THE PROBLEM:
Retype the data that follows with no alterations, please.

—————

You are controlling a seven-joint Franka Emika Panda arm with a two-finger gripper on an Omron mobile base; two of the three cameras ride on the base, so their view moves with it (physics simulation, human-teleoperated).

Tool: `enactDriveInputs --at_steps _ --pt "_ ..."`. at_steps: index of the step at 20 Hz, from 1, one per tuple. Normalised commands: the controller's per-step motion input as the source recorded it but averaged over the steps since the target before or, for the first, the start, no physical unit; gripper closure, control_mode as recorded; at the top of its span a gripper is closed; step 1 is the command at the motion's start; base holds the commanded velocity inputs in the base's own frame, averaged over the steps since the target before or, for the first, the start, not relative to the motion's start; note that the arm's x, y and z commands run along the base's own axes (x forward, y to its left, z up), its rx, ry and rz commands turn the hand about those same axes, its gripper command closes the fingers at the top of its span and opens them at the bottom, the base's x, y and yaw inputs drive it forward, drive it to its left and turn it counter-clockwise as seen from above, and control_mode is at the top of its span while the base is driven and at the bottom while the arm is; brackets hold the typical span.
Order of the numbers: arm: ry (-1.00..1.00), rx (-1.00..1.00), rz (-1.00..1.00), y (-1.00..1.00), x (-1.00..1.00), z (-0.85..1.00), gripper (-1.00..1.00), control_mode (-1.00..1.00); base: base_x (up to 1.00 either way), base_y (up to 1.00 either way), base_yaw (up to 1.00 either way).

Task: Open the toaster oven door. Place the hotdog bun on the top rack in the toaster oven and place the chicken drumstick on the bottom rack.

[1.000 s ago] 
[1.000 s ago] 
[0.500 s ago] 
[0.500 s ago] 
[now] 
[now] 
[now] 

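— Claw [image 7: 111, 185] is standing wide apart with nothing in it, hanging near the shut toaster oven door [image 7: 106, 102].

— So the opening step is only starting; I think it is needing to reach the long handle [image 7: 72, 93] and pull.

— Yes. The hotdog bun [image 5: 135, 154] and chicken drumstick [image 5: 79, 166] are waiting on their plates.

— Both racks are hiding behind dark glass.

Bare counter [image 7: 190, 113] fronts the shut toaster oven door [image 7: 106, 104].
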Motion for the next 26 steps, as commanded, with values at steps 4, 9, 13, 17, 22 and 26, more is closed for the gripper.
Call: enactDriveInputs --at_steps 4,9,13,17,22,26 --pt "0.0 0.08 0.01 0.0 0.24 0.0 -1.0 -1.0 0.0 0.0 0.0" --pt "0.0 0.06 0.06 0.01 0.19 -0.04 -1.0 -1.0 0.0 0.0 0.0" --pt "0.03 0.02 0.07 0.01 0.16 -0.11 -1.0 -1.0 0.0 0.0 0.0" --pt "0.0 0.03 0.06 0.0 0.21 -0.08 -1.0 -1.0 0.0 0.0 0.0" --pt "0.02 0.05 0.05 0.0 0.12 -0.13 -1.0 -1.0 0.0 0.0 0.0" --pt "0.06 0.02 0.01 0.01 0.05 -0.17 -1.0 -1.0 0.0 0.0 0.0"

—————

OUTPUT OF THE EXERCISE:
You are controlling a seven-joint Franka Emika Panda arm with a two-finger gripper on an Omron mobile base; two of the three cameras ride on the base, so their view moves with it (physics simulation, human-teleoperated).

Tool: `enactDriveInputs --at_steps _ --pt "_ ..."`. at_steps: index of the step at 20 Hz, from 1, one per tuple. Normalised commands: the controller's per-step motion input as the source recorded it but averaged over the steps since the target before or, for the first, the start, no physical unit; gripper closure, control_mode as recorded; at the top of its span a gripper is closed; step 1 is the command at the motion's start; base holds the commanded velocity inputs in the base's own frame, averaged over the steps since the target before or, for the first, the start, not relative to the motion's start; note that the arm's x, y and z commands run along the base's own axes (x forward, y to its left, z up), its rx, ry and rz commands turn the hand about those same axes, its gripper command closes the fingers at the top of its span and opens them at the bottom, the base's x, y and yaw inputs drive it forward, drive it to its left and turn it counter-clockwise as seen from above, and control_mode is at the top of its span while the base is driven and at the bottom while the arm is; brackets hold the typical span.
Order of the numbers: arm: ry (-1.00..1.00), rx (-1.00..1.00), rz (-1.00..1.00), y (-1.00..1.00), x (-1.00..1.00), z (-0.85..1.00), gripper (-1.00..1.00), control_mode (-1.00..1.00); base: base_x (up to 1.00 either way), base_y (up to 1.00 either way), base_yaw (up to 1.00 either way).

Task: Open the toaster oven door. Place the hotdog bun on the top rack in the toaster oven and place the chicken drumstick on the bottom rack.

[1.000 s ago] 
[1.000 s ago] 
[0.500 s ago] 
[0.500 s ago] 
[now] 
[now] 
[now] 

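— Claw [image 7: 111, 185] is standing wide apart with nothing in it, hanging near the shut toaster oven door [image 7: 106, 102].

— So the opening step is only starting; I think it is needing to reach the long handle [image 7: 72, 93] and pull.

— Yes. The hotdog bun [image 5: 135, 154] and chicken drumstick [image 5: 79, 166] are waiting on their plates.

— Both racks are hiding behind dark glass.

Bare counter [image 7: 190, 113] fronts the shut toaster oven door [image 7: 106, 104].
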Motion for the next 26 steps, as commanded, with values at steps 4, 9, 13, 17, 22 and 26, more is closed for the gripper.
Call: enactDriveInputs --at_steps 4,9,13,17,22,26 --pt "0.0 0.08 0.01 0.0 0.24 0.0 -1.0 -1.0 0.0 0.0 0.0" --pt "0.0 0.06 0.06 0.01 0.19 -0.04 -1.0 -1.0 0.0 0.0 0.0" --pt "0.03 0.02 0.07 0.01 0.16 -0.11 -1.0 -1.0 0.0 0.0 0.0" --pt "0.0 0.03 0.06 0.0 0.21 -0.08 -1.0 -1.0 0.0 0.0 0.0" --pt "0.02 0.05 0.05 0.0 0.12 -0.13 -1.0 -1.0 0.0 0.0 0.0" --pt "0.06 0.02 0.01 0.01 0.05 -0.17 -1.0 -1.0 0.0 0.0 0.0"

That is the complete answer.